# What the exercise asks:
Scan the records for the word "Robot". Report each line where it occurs.

# Entries provided:
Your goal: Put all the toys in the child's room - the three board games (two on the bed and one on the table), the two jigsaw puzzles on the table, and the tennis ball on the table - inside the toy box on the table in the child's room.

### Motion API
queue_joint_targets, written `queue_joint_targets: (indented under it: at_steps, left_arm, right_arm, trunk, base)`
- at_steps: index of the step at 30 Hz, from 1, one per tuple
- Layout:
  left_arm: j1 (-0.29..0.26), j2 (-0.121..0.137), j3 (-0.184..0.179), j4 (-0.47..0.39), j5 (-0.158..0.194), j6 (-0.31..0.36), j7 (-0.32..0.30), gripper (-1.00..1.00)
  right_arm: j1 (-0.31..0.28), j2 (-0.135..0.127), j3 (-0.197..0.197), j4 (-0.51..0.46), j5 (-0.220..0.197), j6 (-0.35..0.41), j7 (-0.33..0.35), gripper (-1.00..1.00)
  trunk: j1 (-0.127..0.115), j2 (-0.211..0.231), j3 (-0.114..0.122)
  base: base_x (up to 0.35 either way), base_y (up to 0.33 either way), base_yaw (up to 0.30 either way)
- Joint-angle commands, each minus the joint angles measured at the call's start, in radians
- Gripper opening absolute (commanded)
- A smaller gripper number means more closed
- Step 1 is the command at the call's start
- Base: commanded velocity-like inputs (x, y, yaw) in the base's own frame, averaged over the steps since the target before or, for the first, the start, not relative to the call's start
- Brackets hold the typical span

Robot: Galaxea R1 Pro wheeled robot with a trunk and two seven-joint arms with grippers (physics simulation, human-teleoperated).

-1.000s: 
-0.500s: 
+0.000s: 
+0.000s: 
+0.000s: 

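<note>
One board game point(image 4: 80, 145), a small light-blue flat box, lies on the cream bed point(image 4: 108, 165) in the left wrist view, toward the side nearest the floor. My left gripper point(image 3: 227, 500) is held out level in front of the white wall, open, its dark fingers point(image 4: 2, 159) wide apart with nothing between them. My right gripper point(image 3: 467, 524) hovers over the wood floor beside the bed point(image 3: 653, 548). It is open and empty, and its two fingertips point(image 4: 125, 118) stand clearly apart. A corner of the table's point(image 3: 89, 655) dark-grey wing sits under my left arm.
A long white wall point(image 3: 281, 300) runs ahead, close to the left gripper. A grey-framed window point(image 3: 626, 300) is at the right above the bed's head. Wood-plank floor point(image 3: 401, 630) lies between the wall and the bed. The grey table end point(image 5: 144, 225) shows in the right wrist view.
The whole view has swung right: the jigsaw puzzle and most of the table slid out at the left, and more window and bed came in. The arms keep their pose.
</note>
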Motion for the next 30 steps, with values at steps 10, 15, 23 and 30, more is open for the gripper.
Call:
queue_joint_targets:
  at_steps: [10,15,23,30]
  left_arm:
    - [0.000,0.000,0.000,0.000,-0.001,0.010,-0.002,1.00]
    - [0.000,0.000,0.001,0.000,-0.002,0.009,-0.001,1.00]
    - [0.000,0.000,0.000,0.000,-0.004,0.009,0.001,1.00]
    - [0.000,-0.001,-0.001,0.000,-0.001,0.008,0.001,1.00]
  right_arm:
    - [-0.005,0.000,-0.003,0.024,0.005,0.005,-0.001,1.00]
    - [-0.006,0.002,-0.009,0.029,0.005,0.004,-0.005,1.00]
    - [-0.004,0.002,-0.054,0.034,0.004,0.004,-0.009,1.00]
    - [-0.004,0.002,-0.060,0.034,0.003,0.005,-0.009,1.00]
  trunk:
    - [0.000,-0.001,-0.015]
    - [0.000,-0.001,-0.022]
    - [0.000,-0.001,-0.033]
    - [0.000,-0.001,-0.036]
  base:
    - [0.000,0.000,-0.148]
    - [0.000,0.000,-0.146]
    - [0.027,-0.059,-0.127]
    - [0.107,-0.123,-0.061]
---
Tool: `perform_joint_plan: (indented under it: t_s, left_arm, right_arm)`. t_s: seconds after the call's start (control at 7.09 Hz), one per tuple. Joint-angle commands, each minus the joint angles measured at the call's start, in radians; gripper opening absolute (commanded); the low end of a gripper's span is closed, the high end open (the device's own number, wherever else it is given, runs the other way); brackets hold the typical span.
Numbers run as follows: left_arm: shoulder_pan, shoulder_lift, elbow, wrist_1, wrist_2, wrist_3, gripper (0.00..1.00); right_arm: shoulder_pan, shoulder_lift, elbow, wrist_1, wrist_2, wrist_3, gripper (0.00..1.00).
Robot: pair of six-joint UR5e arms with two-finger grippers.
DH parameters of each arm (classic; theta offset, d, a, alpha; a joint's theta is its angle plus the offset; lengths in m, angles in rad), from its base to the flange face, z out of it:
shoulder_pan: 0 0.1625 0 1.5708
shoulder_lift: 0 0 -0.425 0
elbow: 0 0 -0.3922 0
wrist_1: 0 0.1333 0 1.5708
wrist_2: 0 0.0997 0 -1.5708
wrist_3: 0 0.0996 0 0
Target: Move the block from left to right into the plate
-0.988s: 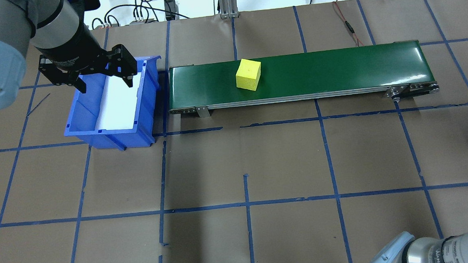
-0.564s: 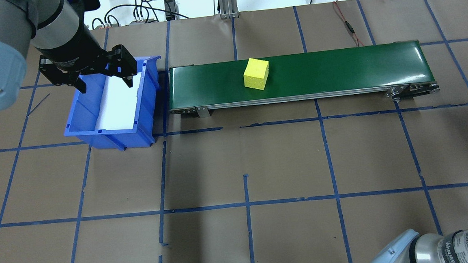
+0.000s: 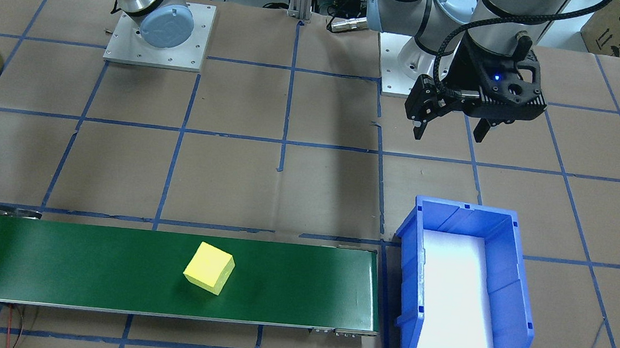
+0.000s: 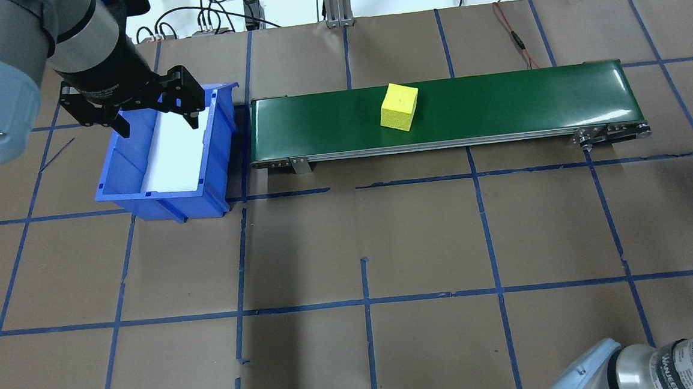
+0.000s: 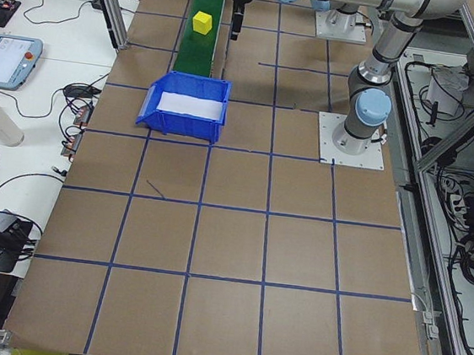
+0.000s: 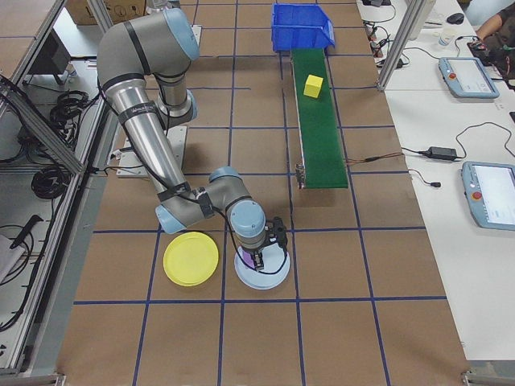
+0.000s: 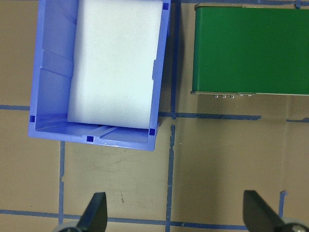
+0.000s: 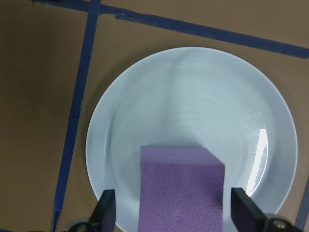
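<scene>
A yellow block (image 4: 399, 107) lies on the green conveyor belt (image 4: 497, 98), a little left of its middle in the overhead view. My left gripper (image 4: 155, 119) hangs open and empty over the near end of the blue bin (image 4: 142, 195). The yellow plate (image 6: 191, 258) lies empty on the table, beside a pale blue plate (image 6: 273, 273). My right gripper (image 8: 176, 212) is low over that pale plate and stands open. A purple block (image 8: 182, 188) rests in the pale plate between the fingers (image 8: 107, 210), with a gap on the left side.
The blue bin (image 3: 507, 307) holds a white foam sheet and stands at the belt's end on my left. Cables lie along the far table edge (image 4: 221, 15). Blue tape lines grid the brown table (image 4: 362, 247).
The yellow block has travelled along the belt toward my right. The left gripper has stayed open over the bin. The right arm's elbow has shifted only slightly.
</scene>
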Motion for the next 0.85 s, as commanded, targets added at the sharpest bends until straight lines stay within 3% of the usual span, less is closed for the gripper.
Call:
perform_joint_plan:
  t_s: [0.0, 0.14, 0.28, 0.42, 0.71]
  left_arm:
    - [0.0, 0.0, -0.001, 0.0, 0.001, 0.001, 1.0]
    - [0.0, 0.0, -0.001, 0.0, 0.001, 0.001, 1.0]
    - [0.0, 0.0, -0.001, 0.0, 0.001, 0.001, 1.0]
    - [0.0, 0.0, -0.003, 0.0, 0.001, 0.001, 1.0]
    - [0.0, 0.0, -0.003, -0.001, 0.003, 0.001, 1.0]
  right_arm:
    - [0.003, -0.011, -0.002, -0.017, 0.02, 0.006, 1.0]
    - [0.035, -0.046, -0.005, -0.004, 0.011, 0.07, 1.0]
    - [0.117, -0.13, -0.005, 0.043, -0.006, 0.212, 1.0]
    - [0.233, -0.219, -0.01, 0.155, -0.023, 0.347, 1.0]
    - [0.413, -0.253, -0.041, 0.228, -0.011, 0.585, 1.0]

# Solved problem:
Robot: Galaxea R1 Pro wheeled robot with a trunk and two seven-joint arms with grippers (physics simulation, human-teleoperated).
Robot: pair of six-joint UR5e arms with two-finger grippers.

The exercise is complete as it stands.